If I needed a large area for zero-G training, is there any place to put it on a rotating wheel space station if the hub was needed for docking of spacecraft?

I wanted a place on the station that people could easily go to, hang out and relax, that would be zero G. I wanted it to be a place where they could look out a window to either side of the station. The symbolism of this place is important to the story

Assume the station radius is 150 meters and the rotation rate is 2.4 rotations per minute.

• What's wrong with a separate, non-rotatig station? – dot_Sp0T May 29 '19 at 6:03
• Why don't you just do it outside? Or in a box floating outside? Or in a cylinder rolling around the outer edge sufficiently quickly (a 15 meter radius cylinder that is counter-rotating vs the station at 24 rpm) that it's stationary in space? – Caius Jard May 29 '19 at 9:15
• I wanted a place on the station that people could easily go to, hang out and relax, that would be zero G. I wanted it to be a place where they could look out a window to either side of the station. The symbolism of this place is important to the story. – Bob516 May 29 '19 at 11:53
• @Bob516 that's an important detail; please do add it to your question (and thanks for accepting the answer on the other linked question, too ;-) ) – Starfish Prime May 29 '19 at 12:08
• Incidentally, your relatively high rotation rate (to give a luxurious 1 whole G) may result in problems by giving you larger coriolis forces. These are slightly awkward things to work out and depend on what the subject is doing, but it might be worth looking in to. – Starfish Prime May 29 '19 at 12:46

You have multiple options, you'll be pleased to know.

1. Use a train

The artificial gravity is a feature of your angular velocity as the station rotates. If you move in the direction of rotation, your angular velocity increases and you'll feel heavier. Move in the opposite direction and you'll feel lighter. If you put your training facility in a big train carriage and have a dedicated track, you can dial the artificial gravity up or down as you see fit. The track could easily be on the outside of the ring and the train could be reached via an airlock, so as not to take up useful internal space.

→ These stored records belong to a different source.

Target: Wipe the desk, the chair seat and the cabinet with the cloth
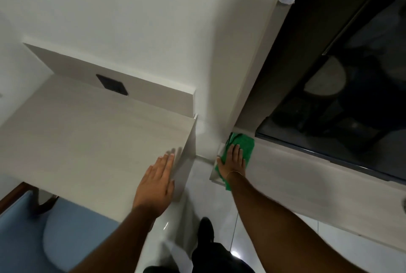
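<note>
My right hand presses flat on a green cloth at the left end of the light wood cabinet. The cloth spreads under the palm and hangs a little over the cabinet's front edge. My left hand lies flat, fingers together, on the right front corner of the pale desk, holding nothing. A blue chair seat sits under the desk at the lower left, partly hidden by the desk top.
A dark glass panel fills the cabinet's upper part on the right. A black socket plate sits in the desk's back panel. White wall stands behind. A glossy tiled floor gap separates desk and cabinet, with my dark trouser leg below.
</note>
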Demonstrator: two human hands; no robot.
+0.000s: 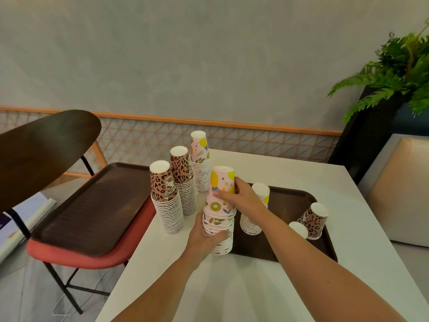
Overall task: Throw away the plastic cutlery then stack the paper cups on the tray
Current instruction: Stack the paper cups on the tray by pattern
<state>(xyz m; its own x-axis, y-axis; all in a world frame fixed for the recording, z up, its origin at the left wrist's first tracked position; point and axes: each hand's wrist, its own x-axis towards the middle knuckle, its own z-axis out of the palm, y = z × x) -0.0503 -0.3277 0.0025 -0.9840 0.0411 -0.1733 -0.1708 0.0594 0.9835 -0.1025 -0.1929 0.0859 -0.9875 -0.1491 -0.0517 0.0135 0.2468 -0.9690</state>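
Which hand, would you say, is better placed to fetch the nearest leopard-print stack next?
Probably left: the left hand grips the fruit stack low, beside the leopard-print stack; the right hand holds it on the tray side.

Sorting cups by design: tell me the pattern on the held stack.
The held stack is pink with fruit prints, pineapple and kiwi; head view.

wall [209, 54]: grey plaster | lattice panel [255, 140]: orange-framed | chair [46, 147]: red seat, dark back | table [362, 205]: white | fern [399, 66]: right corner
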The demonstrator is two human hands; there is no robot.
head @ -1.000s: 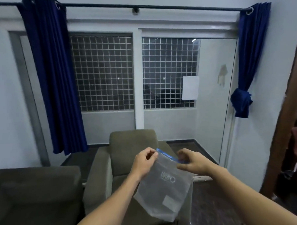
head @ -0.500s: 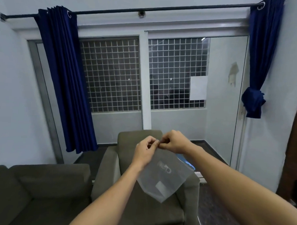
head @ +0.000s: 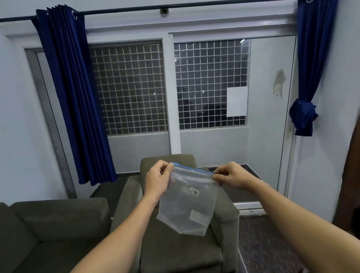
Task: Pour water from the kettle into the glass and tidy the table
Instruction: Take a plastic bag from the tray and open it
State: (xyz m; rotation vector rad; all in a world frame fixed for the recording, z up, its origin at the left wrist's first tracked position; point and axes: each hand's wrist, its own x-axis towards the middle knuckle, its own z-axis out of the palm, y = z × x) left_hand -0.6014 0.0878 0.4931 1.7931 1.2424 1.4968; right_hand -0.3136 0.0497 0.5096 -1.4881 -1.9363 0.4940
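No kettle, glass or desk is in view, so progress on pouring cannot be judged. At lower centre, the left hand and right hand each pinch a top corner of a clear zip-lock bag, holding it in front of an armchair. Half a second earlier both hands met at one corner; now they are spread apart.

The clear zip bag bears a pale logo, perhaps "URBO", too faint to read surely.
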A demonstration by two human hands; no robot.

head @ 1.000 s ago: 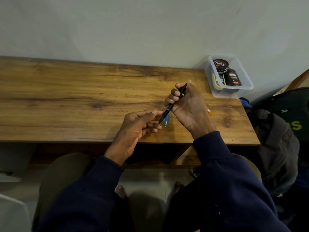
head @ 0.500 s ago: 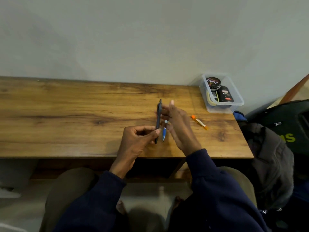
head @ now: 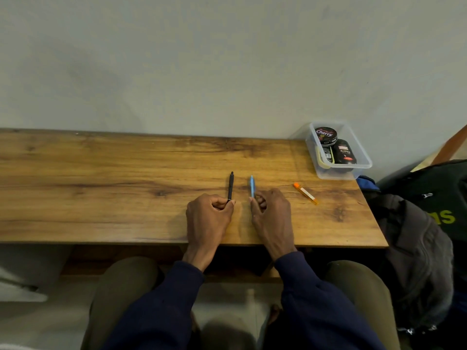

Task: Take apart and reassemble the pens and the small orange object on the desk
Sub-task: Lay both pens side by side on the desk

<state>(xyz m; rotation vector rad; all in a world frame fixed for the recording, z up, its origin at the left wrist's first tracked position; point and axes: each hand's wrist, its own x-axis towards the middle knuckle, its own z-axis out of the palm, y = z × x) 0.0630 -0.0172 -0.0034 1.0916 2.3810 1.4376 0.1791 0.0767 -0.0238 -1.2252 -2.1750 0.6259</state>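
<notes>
Pens both on the desk [head: 101, 185], lying near each other and roughly parallel, far ends toward the wall [head: 227, 72]. To the left, black pen [head: 230, 186], its near end pinched in the curled fingers of the left hand [head: 208, 215]. To the right, blue pen [head: 252, 186], near end held between thumb and fingertips of the right hand [head: 271, 213]. Well apart to the right again, small orange object [head: 305, 194], loose on the wood, untouched, lying at a slant.

Probably light, all three, and stiff: slim plastic barrels, smooth enough to roll or slip under a loose pinch. Best taken by the barrel, one hand on each half, then twisted at the joint (exact seam too small to make out). Likely tiny inner parts, a spring and a refill perhaps, easy to lose off the edge, so better opened low over the wood. Orange piece apparently a narrow clear tube with an orange cap; best gripped by the tube body, cap pulled with the other hand.

Flat, varnished-looking wood grain, pushed against a plain pale wall. At the far right corner, clear plastic tub [head: 364, 162] holding dark round tins [head: 326, 135]. Just beside the desk's right end, dark bags [head: 417, 236] heaped. Pale floor [head: 222, 306] below.
</notes>
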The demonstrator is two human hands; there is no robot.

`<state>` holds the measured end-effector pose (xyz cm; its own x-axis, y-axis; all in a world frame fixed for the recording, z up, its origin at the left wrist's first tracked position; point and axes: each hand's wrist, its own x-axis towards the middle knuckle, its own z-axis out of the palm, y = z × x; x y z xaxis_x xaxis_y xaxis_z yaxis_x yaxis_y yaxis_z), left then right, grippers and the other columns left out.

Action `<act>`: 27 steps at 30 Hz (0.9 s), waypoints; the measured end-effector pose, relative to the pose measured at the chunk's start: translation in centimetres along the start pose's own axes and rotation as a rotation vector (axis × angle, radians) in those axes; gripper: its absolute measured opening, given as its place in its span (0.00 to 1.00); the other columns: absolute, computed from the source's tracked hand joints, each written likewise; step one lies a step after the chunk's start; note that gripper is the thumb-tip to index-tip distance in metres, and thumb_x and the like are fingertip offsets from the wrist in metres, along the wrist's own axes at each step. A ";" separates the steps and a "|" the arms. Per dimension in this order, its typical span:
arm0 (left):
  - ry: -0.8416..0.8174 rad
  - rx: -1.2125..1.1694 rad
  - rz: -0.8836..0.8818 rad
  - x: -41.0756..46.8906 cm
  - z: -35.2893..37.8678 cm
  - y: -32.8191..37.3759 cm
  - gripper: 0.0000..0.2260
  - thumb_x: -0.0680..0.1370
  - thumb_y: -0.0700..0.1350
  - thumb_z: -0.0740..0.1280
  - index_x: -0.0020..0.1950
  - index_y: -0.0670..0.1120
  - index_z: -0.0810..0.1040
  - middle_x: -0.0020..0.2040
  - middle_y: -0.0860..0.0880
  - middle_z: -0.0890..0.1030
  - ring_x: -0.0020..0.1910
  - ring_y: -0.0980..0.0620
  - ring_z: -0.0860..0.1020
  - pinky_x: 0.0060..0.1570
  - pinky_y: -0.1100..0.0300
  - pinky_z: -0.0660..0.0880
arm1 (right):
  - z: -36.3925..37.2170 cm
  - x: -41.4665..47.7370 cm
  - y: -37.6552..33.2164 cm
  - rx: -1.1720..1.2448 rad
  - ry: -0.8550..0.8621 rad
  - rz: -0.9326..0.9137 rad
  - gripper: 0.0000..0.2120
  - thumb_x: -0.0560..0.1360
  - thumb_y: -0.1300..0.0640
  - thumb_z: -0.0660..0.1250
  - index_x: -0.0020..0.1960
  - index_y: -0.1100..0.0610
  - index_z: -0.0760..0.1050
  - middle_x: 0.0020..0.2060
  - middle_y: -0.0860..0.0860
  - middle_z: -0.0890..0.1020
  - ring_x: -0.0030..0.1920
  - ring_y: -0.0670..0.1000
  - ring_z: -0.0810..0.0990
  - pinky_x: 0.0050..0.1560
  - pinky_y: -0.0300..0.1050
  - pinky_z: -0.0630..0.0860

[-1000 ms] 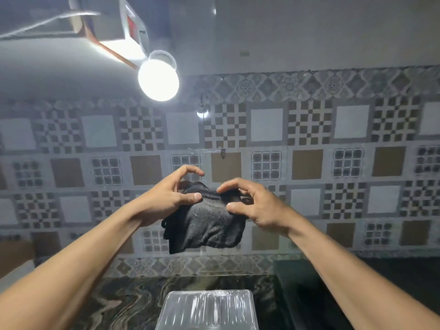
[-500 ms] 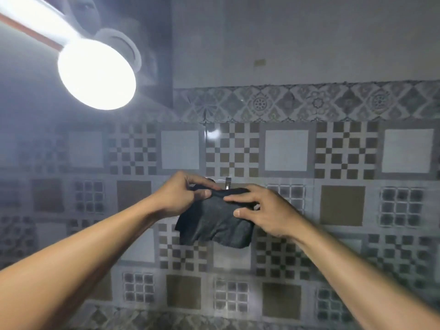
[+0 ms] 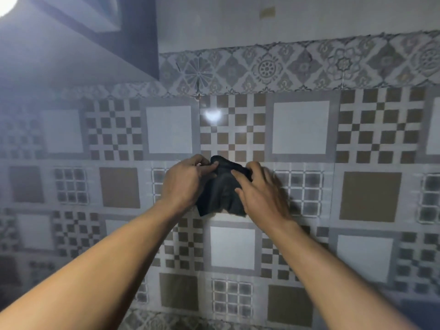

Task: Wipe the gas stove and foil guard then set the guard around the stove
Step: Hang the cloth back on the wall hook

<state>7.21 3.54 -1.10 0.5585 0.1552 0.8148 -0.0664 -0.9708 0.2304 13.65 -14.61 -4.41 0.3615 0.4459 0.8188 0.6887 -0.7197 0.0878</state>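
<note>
I see both arms stretched up and forward toward the tiled wall, which fills nearly the whole view. Between the two hands hangs a dark cloth, held against or just in front of the wall; I cannot tell whether it touches the tiles. My left hand is curled shut on the cloth's upper left edge, thumb and fingertips pinching the fabric near its top. My right hand lies over the cloth's right side with the fingers spread and only loosely bent, the tips pressing on the fabric; its far edge is blurred, so I cannot tell how firm that hold is. The cloth bunches at the top and hangs down in a loose fold, its lower edge ragged just below the hands.

A bright lamp glares in the top left corner, and its glint shows on a tile above the cloth. The stove and the foil guard are out of sight.
</note>
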 end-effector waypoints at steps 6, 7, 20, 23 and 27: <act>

It has the disadvantage that it will take some time to spin up and slow down and (like normal trains) is likely to have a schedule, so you won't just be able to visit it at arbitrary times.

As so often with rotating stations, you'll probably want to keep the centre of mass of the train in the same place as the centre of mass of your station. Do this with a pair of carriages at opposing sides of the track or in the limit, a complete circuit of carriages that goes all the way around the ring.

Note that this technique could also be used to provide artificial gravity on a large non-rotating station (such as an asteroid) or to provided an artificial-gravity-to-zero-gravity transfer inside a large rotating volume like a cylindrical or spherical station.

2. Build a cylindrical or spherical station, or just a bigger hub

The hub experiences zero artificial gravity in the very centre because there's zero angular velocity there. If you imagine being inside a giant spinning structure and gently pushing yourself away from the very centre into open air and towards the rim, what will happen to force of the artificial gravity you experience?

Nothing. Until you come into contact with a rotating part of the station you'll continue to feel weightless because there's nothing else to apply any force to you (except possibly some air currents, but that'll be very gentle for a station of the size and rotational speed you're describing). This means you can have a large zero-g volume centred on the axis of rotation... in the limit, this means almost the entire interior space of a spherical or cylindrical habitat.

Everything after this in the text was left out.